(What you have to do) The answer is to be an exact copy of the lines below running from the line with "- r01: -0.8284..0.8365" down to the line with "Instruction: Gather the", both ends included, and nothing more.

(Provided material)

════════════════

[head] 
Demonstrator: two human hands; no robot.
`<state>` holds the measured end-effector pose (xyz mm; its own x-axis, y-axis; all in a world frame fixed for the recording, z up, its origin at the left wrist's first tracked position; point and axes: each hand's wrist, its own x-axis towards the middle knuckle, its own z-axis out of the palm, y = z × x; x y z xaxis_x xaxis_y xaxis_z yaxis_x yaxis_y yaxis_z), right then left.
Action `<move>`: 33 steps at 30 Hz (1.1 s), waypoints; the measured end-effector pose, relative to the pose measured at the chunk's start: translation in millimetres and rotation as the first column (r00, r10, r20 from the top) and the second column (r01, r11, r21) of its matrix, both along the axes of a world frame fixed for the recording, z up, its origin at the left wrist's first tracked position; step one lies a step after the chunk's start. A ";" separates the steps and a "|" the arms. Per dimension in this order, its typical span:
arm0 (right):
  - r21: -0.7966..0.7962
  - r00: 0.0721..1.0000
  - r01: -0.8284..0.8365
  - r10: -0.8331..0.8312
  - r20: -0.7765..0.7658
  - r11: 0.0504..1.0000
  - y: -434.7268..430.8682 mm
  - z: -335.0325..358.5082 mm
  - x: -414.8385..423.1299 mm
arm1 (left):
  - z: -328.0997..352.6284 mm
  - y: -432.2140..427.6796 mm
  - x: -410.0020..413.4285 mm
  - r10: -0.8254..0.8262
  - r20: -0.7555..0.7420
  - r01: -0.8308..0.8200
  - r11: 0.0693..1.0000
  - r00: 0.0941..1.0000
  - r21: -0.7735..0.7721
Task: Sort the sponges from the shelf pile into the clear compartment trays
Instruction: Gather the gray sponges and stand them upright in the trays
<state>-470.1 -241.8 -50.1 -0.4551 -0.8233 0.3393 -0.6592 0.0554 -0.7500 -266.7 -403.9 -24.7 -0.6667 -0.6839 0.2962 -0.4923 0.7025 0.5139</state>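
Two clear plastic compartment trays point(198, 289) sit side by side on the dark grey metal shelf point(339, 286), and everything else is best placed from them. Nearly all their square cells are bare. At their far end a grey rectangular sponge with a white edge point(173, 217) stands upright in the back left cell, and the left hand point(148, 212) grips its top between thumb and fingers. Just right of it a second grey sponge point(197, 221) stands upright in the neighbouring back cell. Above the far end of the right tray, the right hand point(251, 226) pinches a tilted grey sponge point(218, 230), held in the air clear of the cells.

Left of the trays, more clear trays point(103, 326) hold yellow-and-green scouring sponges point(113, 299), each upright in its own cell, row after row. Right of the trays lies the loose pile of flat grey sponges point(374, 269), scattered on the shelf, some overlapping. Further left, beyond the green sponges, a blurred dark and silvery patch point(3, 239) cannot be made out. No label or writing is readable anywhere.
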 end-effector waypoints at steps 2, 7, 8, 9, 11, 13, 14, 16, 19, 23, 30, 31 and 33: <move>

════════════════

(Result)
  - r01: -0.8284..0.8365
  - r10: -0.8331..0.8312
  - r20: -0.7765..0.7658
  - r11: 0.0504..1.0000
  - y: -434.7268..430.8682 mm
  - z: -335.0325..358.5082 mm
  - x: -414.8385..423.1299 mm
arm1 (left):
  - z: -328.0997..352.6284 mm
  - y: -432.2140..427.6796 mm
  - x: -410.0020..413.4285 mm
  - r10: -0.8254..0.8262
  - r20: -0.7555..0.7420
  - r01: -0.8308..0.8200
  - r11: 0.0693..1.0000
  - r00: 0.0941..1.0000
  - r21: -0.7735..0.7721
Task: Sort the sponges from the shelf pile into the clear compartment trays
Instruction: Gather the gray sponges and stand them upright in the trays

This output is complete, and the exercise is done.